:: Data provided ::

▶

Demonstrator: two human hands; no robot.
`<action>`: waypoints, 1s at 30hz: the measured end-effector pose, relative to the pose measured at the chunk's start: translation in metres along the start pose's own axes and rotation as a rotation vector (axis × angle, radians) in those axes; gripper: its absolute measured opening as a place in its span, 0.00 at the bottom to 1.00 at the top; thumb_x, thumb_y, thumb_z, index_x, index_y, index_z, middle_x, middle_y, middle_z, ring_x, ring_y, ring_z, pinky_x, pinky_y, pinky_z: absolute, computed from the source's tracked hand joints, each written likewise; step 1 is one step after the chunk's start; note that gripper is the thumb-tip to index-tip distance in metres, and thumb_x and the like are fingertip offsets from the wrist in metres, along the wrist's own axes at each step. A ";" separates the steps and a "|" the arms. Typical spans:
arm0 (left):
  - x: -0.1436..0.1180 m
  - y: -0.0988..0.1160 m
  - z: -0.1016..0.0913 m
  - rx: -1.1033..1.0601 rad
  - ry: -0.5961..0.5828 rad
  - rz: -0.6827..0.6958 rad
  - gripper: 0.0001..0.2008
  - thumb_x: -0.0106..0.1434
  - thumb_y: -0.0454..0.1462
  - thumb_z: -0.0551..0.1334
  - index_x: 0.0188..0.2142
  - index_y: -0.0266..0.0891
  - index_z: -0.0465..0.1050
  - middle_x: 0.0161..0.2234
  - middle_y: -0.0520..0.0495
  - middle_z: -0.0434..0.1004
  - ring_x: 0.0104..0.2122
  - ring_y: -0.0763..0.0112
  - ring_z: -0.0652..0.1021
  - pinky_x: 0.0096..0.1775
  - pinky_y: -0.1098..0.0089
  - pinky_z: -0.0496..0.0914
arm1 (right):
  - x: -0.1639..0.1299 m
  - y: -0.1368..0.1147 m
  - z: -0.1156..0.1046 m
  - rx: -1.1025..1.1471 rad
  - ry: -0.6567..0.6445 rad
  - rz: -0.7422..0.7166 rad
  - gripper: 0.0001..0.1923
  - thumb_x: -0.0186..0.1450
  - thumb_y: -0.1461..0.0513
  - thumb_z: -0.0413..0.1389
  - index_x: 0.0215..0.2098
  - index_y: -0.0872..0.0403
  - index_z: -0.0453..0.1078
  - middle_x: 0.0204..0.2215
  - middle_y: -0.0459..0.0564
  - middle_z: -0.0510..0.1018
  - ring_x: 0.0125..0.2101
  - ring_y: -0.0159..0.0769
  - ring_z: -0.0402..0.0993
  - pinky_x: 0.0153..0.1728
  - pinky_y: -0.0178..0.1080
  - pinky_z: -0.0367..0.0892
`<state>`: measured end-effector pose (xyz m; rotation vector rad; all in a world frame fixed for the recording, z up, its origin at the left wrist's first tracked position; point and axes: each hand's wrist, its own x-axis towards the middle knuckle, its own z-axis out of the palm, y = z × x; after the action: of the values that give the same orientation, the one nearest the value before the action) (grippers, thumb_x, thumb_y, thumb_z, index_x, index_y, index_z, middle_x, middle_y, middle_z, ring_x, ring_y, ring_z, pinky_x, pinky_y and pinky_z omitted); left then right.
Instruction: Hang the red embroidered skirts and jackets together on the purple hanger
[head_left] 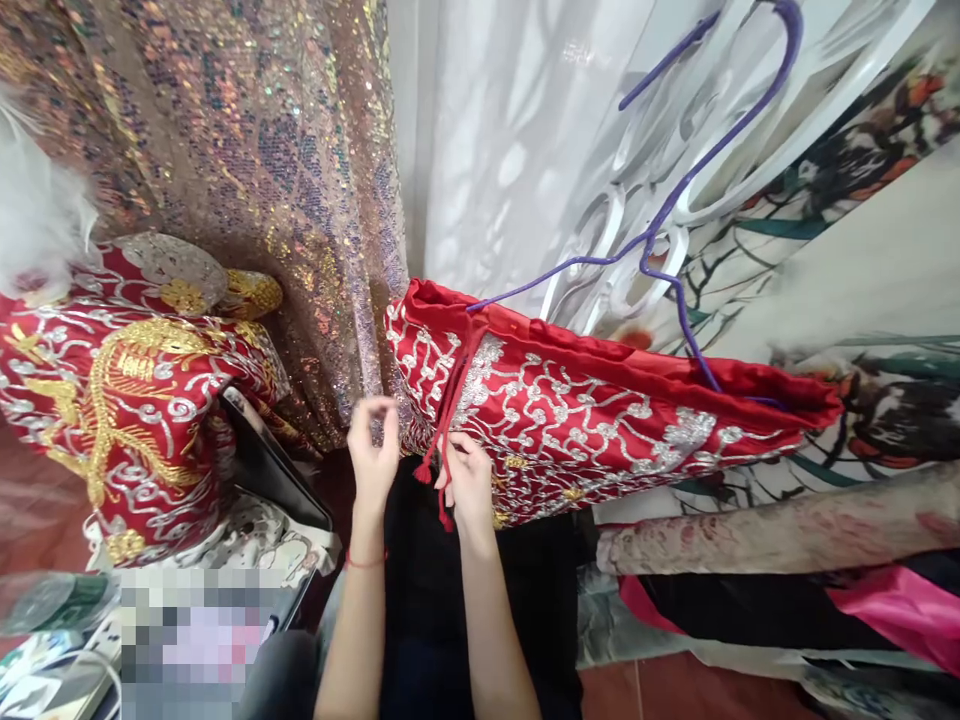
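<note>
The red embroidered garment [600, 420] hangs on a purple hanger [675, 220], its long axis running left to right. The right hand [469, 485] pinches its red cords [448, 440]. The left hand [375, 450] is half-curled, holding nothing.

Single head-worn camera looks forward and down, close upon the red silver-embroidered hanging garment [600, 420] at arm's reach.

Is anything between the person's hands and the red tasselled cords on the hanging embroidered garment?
Nothing visible. The right hand already touches the red tasselled cords; the left hand is just beside them, apart, fingers pinched.
</note>
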<state>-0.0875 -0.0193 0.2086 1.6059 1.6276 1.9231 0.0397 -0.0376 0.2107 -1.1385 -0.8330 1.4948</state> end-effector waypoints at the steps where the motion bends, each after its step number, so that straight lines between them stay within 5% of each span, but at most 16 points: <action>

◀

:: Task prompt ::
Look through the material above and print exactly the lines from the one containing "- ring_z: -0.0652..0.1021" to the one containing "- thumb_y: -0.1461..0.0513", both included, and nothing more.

:: Solved problem ::
  - ring_z: -0.0652..0.1021
  - pinky_x: 0.0096..0.1775
  - pinky_y: -0.1098..0.0089
  - pinky_z: -0.0496..0.0914
arm1 (right):
  - x: -0.1639..0.1299 m
  - y: -0.1368..0.1147 m
  - z: -0.1156..0.1046 m
  - rx: -1.1025..1.1471 rad
  - ry: -0.6567..0.6445 rad
  - rz: -0.7422..0.7166 rad
  - gripper: 0.0001..0.1923
  - thumb_x: -0.0186..0.1450
  - thumb_y: -0.1461..0.0513

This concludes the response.